É no mínimo estranha, pra não dizer suspeita, a operação da Polícia Federal, batizada ‘Colosseum’, deflagrada nesta quarta-feira, para apurar possíveis fraudes e pagamentos de propinas a políticos e servidores públicos na construção do estádio Castelão, em Fortaleza, entre 2010 e 2013. Entre os alvos de busca e apreensão estavam os irmãos Ciro e Cid Gomes, que imediatamente acusaram o presidente Jair Bolsonaro de estar envolvido na ação da PF.
Claro que os desvios de recursos públicos precisam ser apurados a qualquer tempo. Não deve haver prescrição para esse tipo de crime. Mas, causa espécie a forma como a operação foi realizada, sobretudo por tratar-se de fatos ocorridos há mais de 10 anos, cujo inquérito foi instaurado ainda em 2017. Sem que ocorresse qualquer fato novo que justificasse a busca e apreensão, o juiz da 32ª Vara da Justiça Federal do Ceará atendeu a pedido da PF, não endossado pelo Ministério Público, e expediu os mandados de busca e apreensão, como se fosse possível recolher alguma prova em computadores e celulares atuais de supostos crimes cometidos há tantos anos.
Também não dá para misturar alhos com bugalhos, como estão fazendo alguns, e usar a expressão “método lavajatista” para tentar convencer aos incautos de que todas as operações da Lava Jato tivessem se realizado apenas por perseguição política.
O próprio Ciro Gomes faz essa distinção. Em entrevista à rádio CBN nesta quarta à tarde, ele lembrou que a Lava Jato tinha uma base. “Houve sim corrupção na Petrobras, ninguém dúvida. O Geddel foi flagrado com mais de R$ 50 milhões em um apartamento”.
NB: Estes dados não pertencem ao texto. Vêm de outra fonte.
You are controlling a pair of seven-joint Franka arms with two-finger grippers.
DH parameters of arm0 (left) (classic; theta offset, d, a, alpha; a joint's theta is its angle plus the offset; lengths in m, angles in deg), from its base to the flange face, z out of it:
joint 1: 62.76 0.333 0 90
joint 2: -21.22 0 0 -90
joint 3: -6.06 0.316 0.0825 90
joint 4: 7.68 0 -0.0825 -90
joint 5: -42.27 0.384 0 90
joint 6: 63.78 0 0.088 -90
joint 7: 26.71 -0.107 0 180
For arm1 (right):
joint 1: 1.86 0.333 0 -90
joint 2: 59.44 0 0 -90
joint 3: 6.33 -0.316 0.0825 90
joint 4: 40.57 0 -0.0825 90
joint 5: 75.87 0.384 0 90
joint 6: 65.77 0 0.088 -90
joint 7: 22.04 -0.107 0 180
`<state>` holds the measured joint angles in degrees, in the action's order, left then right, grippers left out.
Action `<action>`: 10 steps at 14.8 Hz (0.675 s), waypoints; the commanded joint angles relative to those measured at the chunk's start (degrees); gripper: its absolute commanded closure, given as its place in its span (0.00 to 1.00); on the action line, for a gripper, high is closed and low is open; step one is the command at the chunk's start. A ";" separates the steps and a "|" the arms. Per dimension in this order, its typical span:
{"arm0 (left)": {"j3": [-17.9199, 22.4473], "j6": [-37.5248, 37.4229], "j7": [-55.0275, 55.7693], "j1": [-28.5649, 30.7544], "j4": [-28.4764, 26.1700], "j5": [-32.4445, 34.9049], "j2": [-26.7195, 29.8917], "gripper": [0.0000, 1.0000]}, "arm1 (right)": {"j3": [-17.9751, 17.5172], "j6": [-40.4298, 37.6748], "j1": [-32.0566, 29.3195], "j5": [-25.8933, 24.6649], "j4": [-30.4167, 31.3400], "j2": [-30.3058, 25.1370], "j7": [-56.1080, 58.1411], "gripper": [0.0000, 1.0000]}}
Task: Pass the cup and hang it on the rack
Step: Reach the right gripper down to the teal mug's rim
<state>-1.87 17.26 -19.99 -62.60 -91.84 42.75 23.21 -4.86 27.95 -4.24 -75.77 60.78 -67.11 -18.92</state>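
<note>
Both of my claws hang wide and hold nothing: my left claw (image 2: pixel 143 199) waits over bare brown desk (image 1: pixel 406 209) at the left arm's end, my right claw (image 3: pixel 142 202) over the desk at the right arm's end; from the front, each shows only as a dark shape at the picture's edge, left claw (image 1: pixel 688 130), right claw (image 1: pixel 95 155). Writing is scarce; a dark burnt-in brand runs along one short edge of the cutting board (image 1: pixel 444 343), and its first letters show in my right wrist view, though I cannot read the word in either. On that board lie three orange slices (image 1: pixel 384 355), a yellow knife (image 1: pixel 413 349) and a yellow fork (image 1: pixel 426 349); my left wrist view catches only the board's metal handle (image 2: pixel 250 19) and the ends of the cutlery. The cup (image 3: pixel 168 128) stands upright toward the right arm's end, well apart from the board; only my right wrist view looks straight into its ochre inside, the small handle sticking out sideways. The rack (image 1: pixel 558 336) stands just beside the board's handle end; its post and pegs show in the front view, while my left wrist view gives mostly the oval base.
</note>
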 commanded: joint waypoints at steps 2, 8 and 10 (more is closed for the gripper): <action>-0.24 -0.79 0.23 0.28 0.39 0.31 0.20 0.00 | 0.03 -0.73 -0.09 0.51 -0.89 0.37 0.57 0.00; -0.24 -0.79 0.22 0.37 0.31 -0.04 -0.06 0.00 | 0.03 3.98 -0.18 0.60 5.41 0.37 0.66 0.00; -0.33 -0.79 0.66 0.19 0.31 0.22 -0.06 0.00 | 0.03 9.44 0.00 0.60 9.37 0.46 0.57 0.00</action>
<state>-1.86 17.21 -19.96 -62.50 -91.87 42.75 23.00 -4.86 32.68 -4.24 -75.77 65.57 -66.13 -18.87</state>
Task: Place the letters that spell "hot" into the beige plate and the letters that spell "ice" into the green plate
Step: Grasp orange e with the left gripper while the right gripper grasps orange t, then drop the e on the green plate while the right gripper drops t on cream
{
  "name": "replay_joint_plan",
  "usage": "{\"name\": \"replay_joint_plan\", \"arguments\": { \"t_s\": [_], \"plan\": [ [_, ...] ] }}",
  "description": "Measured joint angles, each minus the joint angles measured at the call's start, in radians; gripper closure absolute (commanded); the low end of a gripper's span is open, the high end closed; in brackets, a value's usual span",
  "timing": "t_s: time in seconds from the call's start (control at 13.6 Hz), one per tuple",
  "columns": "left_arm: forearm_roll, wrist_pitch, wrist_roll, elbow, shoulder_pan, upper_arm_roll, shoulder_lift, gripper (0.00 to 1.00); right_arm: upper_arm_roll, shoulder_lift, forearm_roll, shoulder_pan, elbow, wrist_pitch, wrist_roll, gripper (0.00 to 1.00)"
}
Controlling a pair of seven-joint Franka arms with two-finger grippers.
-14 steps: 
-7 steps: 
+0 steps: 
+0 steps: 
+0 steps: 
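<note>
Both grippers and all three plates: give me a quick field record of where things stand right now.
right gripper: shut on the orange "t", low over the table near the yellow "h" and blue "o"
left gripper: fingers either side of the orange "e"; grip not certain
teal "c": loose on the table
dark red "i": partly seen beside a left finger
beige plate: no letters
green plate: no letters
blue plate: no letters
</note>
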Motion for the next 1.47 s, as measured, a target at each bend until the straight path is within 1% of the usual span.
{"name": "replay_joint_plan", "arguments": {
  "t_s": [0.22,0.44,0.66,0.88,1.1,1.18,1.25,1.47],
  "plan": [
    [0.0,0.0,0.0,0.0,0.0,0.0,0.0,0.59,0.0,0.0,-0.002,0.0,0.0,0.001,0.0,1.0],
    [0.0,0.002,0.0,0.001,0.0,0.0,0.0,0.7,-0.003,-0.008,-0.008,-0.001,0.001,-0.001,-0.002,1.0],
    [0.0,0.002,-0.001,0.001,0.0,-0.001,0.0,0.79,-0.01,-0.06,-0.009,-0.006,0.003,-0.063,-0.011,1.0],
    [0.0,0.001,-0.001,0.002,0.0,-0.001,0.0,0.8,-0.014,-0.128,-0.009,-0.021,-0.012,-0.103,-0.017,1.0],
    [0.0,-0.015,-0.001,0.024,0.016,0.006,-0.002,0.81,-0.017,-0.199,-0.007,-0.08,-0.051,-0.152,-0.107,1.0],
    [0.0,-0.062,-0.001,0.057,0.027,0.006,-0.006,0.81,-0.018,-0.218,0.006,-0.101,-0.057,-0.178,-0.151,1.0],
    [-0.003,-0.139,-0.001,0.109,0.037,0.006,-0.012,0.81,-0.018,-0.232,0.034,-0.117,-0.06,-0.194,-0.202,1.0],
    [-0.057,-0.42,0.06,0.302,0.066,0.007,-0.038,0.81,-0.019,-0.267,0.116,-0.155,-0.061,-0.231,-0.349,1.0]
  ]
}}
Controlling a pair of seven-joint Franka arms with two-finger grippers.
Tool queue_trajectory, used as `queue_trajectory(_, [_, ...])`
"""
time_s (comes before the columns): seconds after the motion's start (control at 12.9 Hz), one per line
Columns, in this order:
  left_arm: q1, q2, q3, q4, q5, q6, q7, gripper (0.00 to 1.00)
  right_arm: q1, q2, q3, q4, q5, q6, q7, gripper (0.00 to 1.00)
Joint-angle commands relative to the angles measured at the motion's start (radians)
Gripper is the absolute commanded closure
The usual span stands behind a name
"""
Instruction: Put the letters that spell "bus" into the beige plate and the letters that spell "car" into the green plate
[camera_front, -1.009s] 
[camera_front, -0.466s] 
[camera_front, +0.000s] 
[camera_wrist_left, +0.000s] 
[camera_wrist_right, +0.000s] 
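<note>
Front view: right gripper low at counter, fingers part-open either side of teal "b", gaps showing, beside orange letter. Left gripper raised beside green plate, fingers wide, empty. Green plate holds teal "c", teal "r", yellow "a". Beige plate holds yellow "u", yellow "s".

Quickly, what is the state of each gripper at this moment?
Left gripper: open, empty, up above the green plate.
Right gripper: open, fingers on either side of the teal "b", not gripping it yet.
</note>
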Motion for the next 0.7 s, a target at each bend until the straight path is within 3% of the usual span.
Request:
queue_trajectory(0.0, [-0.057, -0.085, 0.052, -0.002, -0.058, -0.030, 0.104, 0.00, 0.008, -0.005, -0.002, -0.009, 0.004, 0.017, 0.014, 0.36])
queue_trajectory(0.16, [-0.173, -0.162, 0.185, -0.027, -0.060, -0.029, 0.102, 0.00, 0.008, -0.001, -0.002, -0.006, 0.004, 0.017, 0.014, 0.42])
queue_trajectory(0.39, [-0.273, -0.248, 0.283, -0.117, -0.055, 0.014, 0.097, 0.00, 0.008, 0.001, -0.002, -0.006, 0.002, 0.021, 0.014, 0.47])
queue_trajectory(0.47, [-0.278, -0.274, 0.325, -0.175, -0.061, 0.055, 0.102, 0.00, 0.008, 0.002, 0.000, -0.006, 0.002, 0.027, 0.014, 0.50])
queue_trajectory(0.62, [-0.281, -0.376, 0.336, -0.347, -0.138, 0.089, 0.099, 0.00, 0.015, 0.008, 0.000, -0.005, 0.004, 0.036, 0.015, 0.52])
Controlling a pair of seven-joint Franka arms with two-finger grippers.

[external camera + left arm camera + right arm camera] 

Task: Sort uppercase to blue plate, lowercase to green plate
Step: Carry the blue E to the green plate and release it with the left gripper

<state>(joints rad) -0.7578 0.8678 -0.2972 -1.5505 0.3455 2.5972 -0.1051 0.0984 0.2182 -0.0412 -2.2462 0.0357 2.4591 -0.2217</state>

A possibilidade de que exista de fato um componente político na operação Colosseum se torna maior por envolver um dos pré-candidatos à presidência da República. Mais que isso, acende uma luz amarela sobre o uso político de órgãos de estado. É que, como apontou o próprio Ciro Gomes em nota, além da distância temporal, ele não ocupava qualquer cargo público na época da construção do estádio.
O pedetista não poupou criticas ao presidente, afirmando por meio de nota que “Bolsonaro transformou o Brasil num Estado Policial que se oculta sob falsa capa de legalidade”. Mais tarde, em entrevista, ele reafirmou suas acusações de disparou: “Digo que Bolsonaro está interferindo porque vi a forma da escolha do diretor geral da Polícia Federal”.
O senador Cid Gomes, foi ainda mais enfático completou: “o atual diretor da PF é um medíocre, nomeado por ter ligações com a família do presidente”.
As acusações dos irmãos Gomes reforçam as denuncias feitas pelo então ministro da Justiça, Sérgio Moro, em abril do ano passado, quando deixou o governo. Moro denunciou que vinha recebendo pressão do presidente para mudar superintendentes e o próprio diretor-geral da PF que queria proteger parentes e amigos de investigações.
Se de fato a operação tem o envolvimento direto ou indireto do presidente será difícil comprovar, pelo menos por enquanto. Mas a última fala do general Augusto Heleno contra o STF, gravada durante um discurso de formatura na Abin, aumenta a desconfiança contra o governo, e reforça a tese de que Bolsonaro e sua trupe têm pouco apreço à democracia e, se não forem contidos, vão usar os órgãos de estado em beneficio próprio.
A Polícia Federal é uma instituição de estado e deve atuar como tal, em defesa dos interesses da sociedade e não de governos. Ao tentar interferir para beneficiar este ou aquele aliado ou intimidar adversários, presta um desserviço ao país. Afinal, não dá para prescindir do seu trabalho de investigação, sob comando da Justiça e controle do Ministério Público, entre outras atividades, no combate à corrupção e ao desvio de recursos públicos.